Friday, March 19, 2010

U.S. v. Nevils, No. 06-50485 (3-19-10) (en banc) (Ikuta). In an en banc opinion, the 9th affirmed the conviction and sentence of a prohibited possessor defendant found sleeping with guns on and near his body. A panel had reversed, finding insufficient evidence because the evidence was that the defendant had passed out on the couch, and when he did, there were no guns around. In this unanimous opinion, the 9th emphasized the two-part test of Jackson v. Virginia, 443 U.S. 307 (1979), which requires an appellate court to determine whether "after viewing the evidence in the light most favorable to the prosecution, any rational trier of fact could have found the essential elements of the crime beyond a reasonable doubt." Id. at 319. The en banc opinion chides the 9th for straying from the "in the light most favorable" in the sense that it cannot re-weigh facts. All facts and conflicts must be considered in the most advantageous light for the government. It is only after all facts are resolved in favor of the government, does an appellate court consider whether any rational trier of fact could have found the elements met. In construing the evidence here, given the actual weight of the weapons, the officer saying that the defendnat reached for the weapon upon awakening, and the circumstantial evidence, a jury could have found the defendant guilty of being a prohibited possessor. The opinion does cite a line of cases where being just near or around weapons or drugs without a tie has been deemed insufficient. The 9th also found that the sentence was not unreasonable.

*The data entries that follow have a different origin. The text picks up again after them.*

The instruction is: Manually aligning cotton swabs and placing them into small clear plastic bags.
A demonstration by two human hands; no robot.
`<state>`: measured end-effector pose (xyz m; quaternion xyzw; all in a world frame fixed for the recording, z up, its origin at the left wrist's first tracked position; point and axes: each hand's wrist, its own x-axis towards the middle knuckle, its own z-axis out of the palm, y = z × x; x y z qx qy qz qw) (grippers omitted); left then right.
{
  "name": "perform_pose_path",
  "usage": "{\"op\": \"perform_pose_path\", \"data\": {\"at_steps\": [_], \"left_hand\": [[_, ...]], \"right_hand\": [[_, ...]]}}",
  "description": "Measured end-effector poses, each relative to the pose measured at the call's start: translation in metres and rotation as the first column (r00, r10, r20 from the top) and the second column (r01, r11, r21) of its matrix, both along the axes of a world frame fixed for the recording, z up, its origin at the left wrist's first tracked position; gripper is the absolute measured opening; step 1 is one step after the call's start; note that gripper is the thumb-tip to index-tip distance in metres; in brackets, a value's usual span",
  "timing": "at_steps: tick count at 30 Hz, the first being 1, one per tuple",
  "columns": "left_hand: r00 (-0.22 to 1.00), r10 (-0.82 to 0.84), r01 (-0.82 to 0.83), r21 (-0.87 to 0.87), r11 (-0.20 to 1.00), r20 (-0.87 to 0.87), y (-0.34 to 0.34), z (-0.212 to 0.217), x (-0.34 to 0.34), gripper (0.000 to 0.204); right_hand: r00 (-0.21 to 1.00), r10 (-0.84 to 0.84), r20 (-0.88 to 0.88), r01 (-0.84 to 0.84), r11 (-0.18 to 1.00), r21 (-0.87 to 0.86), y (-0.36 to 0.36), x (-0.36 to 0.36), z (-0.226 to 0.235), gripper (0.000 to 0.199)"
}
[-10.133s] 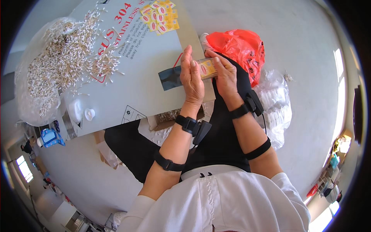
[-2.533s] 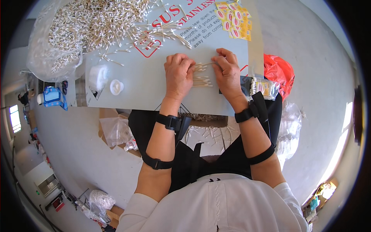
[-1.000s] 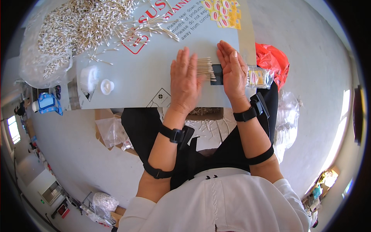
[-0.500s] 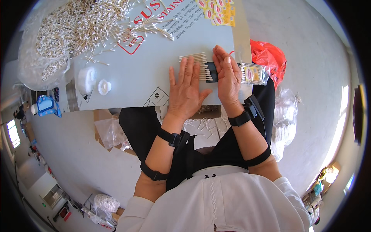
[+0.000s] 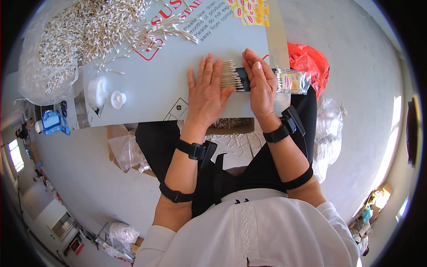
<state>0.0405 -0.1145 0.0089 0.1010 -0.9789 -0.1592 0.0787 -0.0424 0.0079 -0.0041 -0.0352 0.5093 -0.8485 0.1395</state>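
Observation:
A row of cotton swabs (image 5: 229,76) lies side by side on the table sheet, tips pointing left and right. My left hand (image 5: 206,91) rests flat at their left ends, fingers stretched out, its thumb near the lower swabs. A dark flat piece (image 5: 241,80) lies at their right ends, partly hidden by my right hand (image 5: 261,86). That hand stands on its edge, fingers extended and slightly cupped. Right of it, a clear plastic packet (image 5: 291,82) with swabs and a yellow label reaches past the table edge. Whatever lies beneath my right palm is hidden.
A large heap of loose swabs (image 5: 89,33) spills from a clear bag at the far left. Yellow labels (image 5: 251,12) lie at the far edge. A small white round container (image 5: 118,99) stands on the left. A red plastic bag (image 5: 309,64) hangs beyond the right edge.
My left hand has shifted a little left, uncovering more of the swabs' left part. My right hand has barely moved beside the packet.

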Motion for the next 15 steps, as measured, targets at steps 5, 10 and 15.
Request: {"op": "perform_pose_path", "data": {"at_steps": [5, 10, 15], "left_hand": [[0.96, 0.058, -0.032, 0.098, 0.995, -0.273, -0.013, 0.004, -0.002, 0.037], [0.966, -0.004, 0.019, 0.057, 0.998, -0.257, -0.017, 0.013, -0.011, 0.023], [0.975, -0.067, 0.085, 0.078, 0.993, -0.213, -0.02, 0.013, -0.017, 0.021]], "right_hand": [[1.0, -0.007, 0.004, 0.007, 1.0, 0.006, 0.001, -0.002, 0.0, 0.036], [1.0, 0.018, -0.011, -0.018, 0.999, 0.039, 0.001, -0.002, 0.002, 0.037], [1.0, 0.022, -0.007, -0.022, 0.999, 0.046, 0.002, -0.001, 0.002, 0.037]]}}
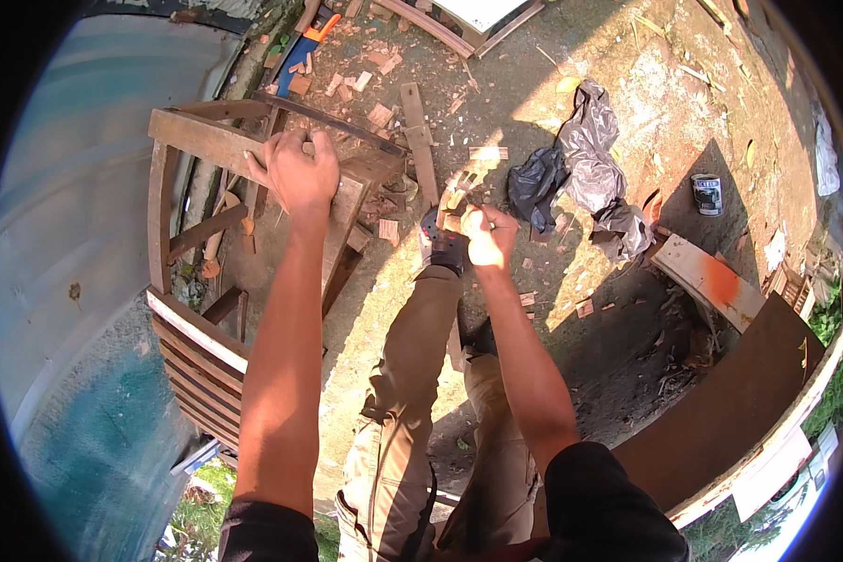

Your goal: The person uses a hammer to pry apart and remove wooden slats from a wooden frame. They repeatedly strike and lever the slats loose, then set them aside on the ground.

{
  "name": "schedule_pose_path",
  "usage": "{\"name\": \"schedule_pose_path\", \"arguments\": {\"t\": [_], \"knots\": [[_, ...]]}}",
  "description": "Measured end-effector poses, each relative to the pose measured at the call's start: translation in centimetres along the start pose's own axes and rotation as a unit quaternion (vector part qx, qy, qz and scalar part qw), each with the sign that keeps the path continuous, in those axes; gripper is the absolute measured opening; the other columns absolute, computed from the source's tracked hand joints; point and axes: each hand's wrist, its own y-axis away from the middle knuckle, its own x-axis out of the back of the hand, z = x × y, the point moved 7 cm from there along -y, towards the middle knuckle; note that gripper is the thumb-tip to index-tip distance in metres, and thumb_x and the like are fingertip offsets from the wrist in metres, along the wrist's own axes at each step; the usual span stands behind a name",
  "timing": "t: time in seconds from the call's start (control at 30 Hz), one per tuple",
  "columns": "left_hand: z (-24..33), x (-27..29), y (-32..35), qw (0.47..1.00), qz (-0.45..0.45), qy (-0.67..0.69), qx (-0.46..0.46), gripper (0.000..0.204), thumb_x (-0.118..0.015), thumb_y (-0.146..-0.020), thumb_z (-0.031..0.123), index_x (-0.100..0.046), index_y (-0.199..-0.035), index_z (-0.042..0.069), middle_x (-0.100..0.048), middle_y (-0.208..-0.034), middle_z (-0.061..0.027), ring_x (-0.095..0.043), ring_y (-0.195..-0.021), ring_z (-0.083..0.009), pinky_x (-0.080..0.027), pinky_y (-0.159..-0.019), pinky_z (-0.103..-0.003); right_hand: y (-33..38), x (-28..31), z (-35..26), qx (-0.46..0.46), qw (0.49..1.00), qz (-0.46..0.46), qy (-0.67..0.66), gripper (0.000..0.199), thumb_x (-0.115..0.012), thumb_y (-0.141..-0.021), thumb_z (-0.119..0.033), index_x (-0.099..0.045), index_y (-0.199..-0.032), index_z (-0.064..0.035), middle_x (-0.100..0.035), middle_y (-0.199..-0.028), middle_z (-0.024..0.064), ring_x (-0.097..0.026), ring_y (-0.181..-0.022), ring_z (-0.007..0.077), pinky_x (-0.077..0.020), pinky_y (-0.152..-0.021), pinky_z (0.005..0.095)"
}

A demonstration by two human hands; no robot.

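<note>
My left hand (pixel 297 172) is closed over the end of the top rail of a wooden frame (pixel 192 134), its fingers curled and one pointing along the wood. The frame looks like a chair or bench, with upright legs and cross rails. To the right, above my shoe (pixel 443 245), my right hand (pixel 491 236) is closed in a fist around what looks like a hammer (pixel 453 197). Its head points up and left, with two prongs at the far end. The handle is mostly hidden by my fingers.
Wood chips and a long plank (pixel 420 140) litter the ground. Crumpled plastic bags (pixel 590 159) lie to the right, near a can (pixel 707 195) and a board with orange paint (pixel 712 279). An orange-handled saw (pixel 321 30) is at the top. Slats (pixel 197 370) stand lower left, beside a metal sheet (pixel 94 187).
</note>
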Motion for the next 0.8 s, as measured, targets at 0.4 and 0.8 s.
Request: {"name": "schedule_pose_path", "arguments": {"t": [0.4, 0.8], "knots": [[1.0, 0.3, -0.2, 0.995, -0.068, -0.063, 0.037, 0.040, -0.059, -0.090, 0.040, -0.080, -0.106, 0.010, -0.075, -0.113, -0.0102, -0.052, -0.131, -0.0256, -0.005, -0.125, -0.061, 0.9, -1.7, -17.1, -0.020, 0.980, -0.112, 0.162, 0.042, -0.056, -0.098, -0.004, -0.040, -0.059, 0.0005, -0.044, -0.060, 0.0022, -0.037, -0.060, 0.0084, -0.0289, -0.057, 0.0290], [1.6, 0.9, -0.7, 0.993, -0.105, -0.031, 0.031, 0.029, -0.063, -0.086, 0.034, -0.079, -0.093, 0.011, -0.075, -0.102, -0.0043, -0.056, -0.123, -0.0256, -0.005, -0.124, -0.065, -5.4, -3.1, -15.4, -0.135, 0.963, -0.095, 0.212, 0.042, -0.061, -0.101, -0.013, -0.052, -0.062, -0.0020, -0.046, -0.061, -0.0076, -0.036, -0.059, 0.0024, -0.0277, -0.053, 0.0273]]}}
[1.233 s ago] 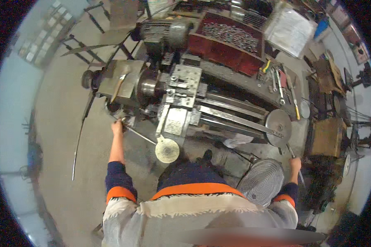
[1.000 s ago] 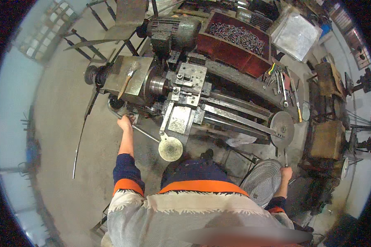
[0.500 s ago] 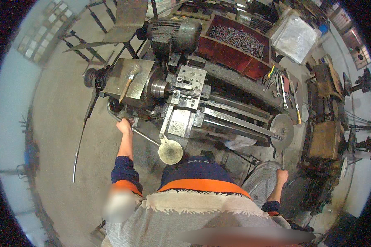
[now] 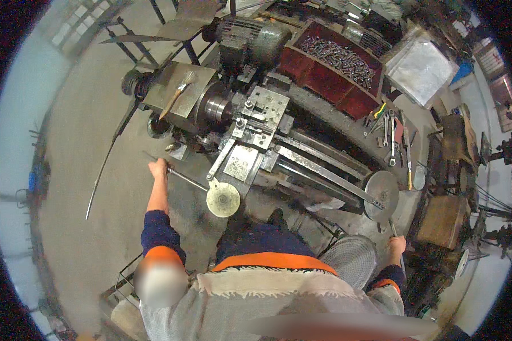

U.S. v. Hofus, No. 09-10076 (3-19-10) (Hawkins joined by M. Smith; dissent by Noonan). The defendant was using texts to supposedly entice an underage girl to have sexual activity with him. The girl had "sexted" some photos to a friend, and the defendant had somehow learned this and was threatening exposure unless sexual activity took place. The FBI became involved, and the defendant was eventually arrested on a park bench while waiting to rendezvous with the girl. On appeal, the defendant argued that the court erred in its "substantial step" instruction. The court used the model instruction; the defendant wanted an instruction that formulated the substantial step as being an action of such substantiality that, unless frustrated, the crime would have been committed. The 9th found no error; nor did the 9th find error in the failure of the court to require a unanimity instruction for the substantial step. The 9th fractured though on the issue of the defense expert. The defendant called an expert that testified that the acts of the defendant were not grooming; about fantasy based communications; and that he did not have abnormal interest in youthful women with some secondary sexual characteristics. The court barred, and the 9th affirmed, testimony about the actual intent of the defendant at the time or whether he would have engaged in a sexual act. The 9th reasoned that the testimony would have been irrelevant, because the statute only required an intent to persuade the minor under 2422. Noonan, dissenting, would have found the testimony relevant and would have permitted it.

U.S. v. Rocha, No. 08-50175 (3-18-10) (Bybee with T. Nelson and M. Smith). Defendant assaulted another inmate at FCI-Victorville during a prison brawl. As caught on videotape, the defendant grabbed the ankles of the victim, pulled them, causing the victim to fall to the concrete fall. The victim later died from knife wounds. The defendant was charged with assault to commit murder, assault with a dangerous weapon, and with an assimilated crime of assault by means of force to cause great bodily injury. He was acquitted of assault to commit murder, but convicted of the other two charges. The 9th reverses the conviction. The 9th holds that the defendant could not be tried under the Assimilative Crime Act, because Congress had defined assault, and had pretty much precluded application of state law by its comprehensiveness. The 9th examined the structure of the federal assault statute, 18 U.S.C. 113, and determined that it had a graduate degree of seriousness, and that Congress had seemingly covered the acts. The fact that a state offense might have a different focus, or formulation, does not permit it to wedge its way into a scheme structured by Congress. The 9th also, importantly, holds that hands cannot be considered a dangerous weapon. The 9th looked at previous decisions, that recognized that objects of seemingly innocuous use could have latent danger when put to bad use. However, the dividing line is that they are objects. The 9th considered other circuits' decisions, dealing with teeth, and HIV, as well as state precedents. The majority of states hold that a dangerous weapon must be some object. The 9th reasoned that if the weapon could be hands, or a body part, then basically all assaults would be with a dangerous weapon. The 9th also was not willing to let the jury decide the issue on a case-by-case basis. The requirement is an object for it to be a dangerous weapon.